→ TASK BRIEF: Scan the records below for the line with "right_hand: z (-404" and the line with "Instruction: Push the". Repeat those two lines and every line between them exactly, and nothing else.

→ EXTRACTED MATERIAL:
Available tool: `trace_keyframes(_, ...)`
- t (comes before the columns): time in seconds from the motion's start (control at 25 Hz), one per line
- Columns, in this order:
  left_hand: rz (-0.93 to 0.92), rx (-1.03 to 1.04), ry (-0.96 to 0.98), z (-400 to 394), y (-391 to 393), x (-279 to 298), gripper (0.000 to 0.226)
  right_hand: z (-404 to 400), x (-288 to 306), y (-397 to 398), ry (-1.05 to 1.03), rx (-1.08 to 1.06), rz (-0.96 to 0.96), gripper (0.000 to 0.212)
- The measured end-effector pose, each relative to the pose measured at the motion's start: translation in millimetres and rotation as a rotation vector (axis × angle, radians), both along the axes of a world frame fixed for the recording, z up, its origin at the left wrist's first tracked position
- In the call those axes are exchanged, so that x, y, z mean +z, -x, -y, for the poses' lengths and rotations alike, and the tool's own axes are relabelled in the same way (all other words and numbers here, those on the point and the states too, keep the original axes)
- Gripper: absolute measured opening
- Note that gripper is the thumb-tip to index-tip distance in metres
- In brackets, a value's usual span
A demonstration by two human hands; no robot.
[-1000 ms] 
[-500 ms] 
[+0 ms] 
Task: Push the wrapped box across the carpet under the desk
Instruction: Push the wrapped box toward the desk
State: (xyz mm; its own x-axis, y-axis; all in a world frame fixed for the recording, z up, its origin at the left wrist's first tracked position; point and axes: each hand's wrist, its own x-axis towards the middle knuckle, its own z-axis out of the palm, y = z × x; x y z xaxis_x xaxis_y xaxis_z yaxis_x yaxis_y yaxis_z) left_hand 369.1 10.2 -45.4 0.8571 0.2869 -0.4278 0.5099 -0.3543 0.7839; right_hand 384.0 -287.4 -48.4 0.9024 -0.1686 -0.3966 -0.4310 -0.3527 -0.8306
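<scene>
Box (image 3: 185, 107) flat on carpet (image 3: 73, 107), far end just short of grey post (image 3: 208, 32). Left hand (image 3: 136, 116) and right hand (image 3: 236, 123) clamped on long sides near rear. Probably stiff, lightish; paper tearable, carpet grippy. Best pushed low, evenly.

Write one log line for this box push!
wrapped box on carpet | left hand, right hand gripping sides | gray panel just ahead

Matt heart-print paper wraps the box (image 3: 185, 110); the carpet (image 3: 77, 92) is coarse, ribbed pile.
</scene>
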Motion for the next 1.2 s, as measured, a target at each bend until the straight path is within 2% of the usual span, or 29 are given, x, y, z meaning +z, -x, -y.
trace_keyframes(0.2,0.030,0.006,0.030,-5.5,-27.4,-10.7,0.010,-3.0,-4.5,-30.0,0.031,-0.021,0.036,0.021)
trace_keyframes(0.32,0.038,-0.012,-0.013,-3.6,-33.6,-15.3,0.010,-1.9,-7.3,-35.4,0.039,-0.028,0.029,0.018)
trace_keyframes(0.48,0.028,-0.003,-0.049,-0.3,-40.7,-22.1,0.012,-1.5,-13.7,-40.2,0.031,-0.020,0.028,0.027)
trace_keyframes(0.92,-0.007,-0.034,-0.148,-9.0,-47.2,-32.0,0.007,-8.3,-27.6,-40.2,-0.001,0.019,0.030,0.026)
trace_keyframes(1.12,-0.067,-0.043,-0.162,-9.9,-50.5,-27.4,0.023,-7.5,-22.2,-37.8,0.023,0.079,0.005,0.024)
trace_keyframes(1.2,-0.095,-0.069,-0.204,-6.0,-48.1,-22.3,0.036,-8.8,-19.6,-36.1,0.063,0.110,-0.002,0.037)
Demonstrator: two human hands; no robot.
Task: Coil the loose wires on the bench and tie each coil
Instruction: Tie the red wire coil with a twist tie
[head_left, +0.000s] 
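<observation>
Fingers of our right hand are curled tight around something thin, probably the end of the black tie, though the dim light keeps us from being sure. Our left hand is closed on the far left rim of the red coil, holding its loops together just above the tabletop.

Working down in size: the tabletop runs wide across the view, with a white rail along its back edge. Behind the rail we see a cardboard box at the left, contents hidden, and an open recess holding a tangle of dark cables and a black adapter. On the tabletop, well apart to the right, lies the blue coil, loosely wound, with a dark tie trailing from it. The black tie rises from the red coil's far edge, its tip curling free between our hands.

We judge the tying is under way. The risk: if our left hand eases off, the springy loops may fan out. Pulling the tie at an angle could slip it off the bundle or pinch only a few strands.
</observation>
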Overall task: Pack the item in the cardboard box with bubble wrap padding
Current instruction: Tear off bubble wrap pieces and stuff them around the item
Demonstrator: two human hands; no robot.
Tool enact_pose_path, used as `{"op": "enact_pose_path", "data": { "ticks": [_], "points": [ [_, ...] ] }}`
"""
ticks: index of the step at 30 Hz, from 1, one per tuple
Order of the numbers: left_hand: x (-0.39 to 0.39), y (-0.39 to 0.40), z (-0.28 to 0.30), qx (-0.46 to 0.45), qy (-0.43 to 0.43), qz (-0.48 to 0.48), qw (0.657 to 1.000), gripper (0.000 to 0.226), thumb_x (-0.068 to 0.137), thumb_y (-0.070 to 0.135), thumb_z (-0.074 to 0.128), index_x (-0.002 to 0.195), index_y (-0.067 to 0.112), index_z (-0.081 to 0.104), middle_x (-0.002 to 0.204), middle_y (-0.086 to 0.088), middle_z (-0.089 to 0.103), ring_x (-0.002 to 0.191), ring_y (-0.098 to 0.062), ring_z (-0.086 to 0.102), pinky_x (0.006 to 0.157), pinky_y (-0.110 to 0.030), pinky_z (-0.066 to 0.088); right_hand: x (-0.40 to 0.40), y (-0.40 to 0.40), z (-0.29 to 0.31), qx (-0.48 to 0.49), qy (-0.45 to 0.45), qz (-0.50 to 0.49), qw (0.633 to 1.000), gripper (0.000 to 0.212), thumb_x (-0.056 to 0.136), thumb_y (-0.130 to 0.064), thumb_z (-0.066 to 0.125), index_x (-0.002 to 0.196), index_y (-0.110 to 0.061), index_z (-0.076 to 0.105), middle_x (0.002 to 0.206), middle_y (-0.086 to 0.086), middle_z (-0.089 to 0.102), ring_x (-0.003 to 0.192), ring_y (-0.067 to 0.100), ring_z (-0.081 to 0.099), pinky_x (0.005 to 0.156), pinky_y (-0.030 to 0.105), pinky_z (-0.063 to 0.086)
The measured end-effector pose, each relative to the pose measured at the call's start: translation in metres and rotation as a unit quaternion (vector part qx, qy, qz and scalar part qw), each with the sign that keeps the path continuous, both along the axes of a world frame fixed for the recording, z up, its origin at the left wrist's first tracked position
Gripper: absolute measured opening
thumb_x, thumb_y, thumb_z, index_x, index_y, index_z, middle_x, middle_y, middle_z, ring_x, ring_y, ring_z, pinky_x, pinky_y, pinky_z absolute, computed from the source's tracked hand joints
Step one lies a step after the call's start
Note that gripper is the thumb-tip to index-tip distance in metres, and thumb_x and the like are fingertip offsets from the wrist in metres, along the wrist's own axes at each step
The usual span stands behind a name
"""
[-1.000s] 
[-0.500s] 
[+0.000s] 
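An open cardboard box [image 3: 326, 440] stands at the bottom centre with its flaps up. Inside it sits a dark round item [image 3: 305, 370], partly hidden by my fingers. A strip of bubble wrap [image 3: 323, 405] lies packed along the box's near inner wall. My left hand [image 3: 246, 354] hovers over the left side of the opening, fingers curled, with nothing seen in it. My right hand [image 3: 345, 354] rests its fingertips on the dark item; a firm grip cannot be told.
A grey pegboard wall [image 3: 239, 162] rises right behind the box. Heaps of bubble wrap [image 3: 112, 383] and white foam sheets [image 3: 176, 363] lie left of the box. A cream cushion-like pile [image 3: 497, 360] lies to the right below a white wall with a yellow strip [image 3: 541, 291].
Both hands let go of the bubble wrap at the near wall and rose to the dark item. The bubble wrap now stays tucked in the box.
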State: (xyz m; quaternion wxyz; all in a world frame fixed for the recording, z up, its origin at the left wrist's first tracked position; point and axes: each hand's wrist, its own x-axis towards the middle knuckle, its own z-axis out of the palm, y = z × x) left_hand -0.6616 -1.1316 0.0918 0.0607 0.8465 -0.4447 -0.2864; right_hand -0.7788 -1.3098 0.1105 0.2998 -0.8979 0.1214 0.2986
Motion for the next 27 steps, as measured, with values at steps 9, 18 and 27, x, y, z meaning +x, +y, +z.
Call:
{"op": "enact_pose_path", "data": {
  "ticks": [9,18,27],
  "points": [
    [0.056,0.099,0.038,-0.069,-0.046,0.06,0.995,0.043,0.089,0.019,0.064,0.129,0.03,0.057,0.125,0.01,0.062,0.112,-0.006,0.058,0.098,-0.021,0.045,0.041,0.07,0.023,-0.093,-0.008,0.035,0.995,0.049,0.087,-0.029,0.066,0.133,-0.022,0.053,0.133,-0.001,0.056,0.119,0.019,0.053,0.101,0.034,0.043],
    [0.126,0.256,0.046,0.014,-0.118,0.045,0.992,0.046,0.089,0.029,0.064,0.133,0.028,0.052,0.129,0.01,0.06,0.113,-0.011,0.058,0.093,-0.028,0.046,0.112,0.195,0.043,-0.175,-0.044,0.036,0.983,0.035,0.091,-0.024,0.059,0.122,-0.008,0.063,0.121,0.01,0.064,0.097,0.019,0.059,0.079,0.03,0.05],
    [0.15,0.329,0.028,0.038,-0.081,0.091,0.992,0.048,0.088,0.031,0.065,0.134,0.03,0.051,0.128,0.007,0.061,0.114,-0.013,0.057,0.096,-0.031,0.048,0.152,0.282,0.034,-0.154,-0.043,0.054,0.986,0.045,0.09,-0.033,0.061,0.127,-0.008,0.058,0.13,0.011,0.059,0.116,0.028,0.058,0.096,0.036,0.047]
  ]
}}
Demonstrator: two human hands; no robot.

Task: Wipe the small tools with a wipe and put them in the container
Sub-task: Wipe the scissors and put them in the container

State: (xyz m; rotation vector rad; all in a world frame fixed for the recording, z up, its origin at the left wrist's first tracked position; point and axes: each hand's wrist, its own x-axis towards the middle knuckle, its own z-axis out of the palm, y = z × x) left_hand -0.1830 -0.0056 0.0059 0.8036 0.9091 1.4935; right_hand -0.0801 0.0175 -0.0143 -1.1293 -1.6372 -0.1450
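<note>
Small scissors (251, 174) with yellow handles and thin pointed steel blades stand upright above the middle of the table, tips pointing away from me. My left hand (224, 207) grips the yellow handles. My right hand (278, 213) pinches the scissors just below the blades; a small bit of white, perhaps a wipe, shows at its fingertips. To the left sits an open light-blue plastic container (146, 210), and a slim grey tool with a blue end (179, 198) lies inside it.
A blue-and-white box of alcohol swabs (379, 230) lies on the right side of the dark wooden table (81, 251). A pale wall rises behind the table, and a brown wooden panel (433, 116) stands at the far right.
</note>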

→ REPLY:
  right_hand: z (-404 to 400), x (-288 to 306), y (-397 to 398), ry (-1.05 to 1.03), rx (-1.08 to 1.06), rz (-0.96 to 0.96), gripper (0.000 to 0.212)
- The measured end-effector pose, each relative to the pose measured at the motion's start: translation in millimetres and rotation as a rotation vector (axis × angle, radians), both along the axes of a world frame fixed for the recording, z up, its origin at the left wrist's first tracked position
- In the call those axes are exchanged, so that x, y, z mean +z, -x, -y, for the poses' lengths and rotations alike, and the tool's own axes are relabelled in the same way (all other words and numbers here, those on the point and the states too, keep the original axes)
- Gripper: absolute measured opening
- Note that gripper is the thumb-tip to index-tip distance in metres
- In brackets, a value's usual span
A demonstration by two human hands; no robot.
[-1000 ms] 
[-500 ms] 
[+0 ms] 
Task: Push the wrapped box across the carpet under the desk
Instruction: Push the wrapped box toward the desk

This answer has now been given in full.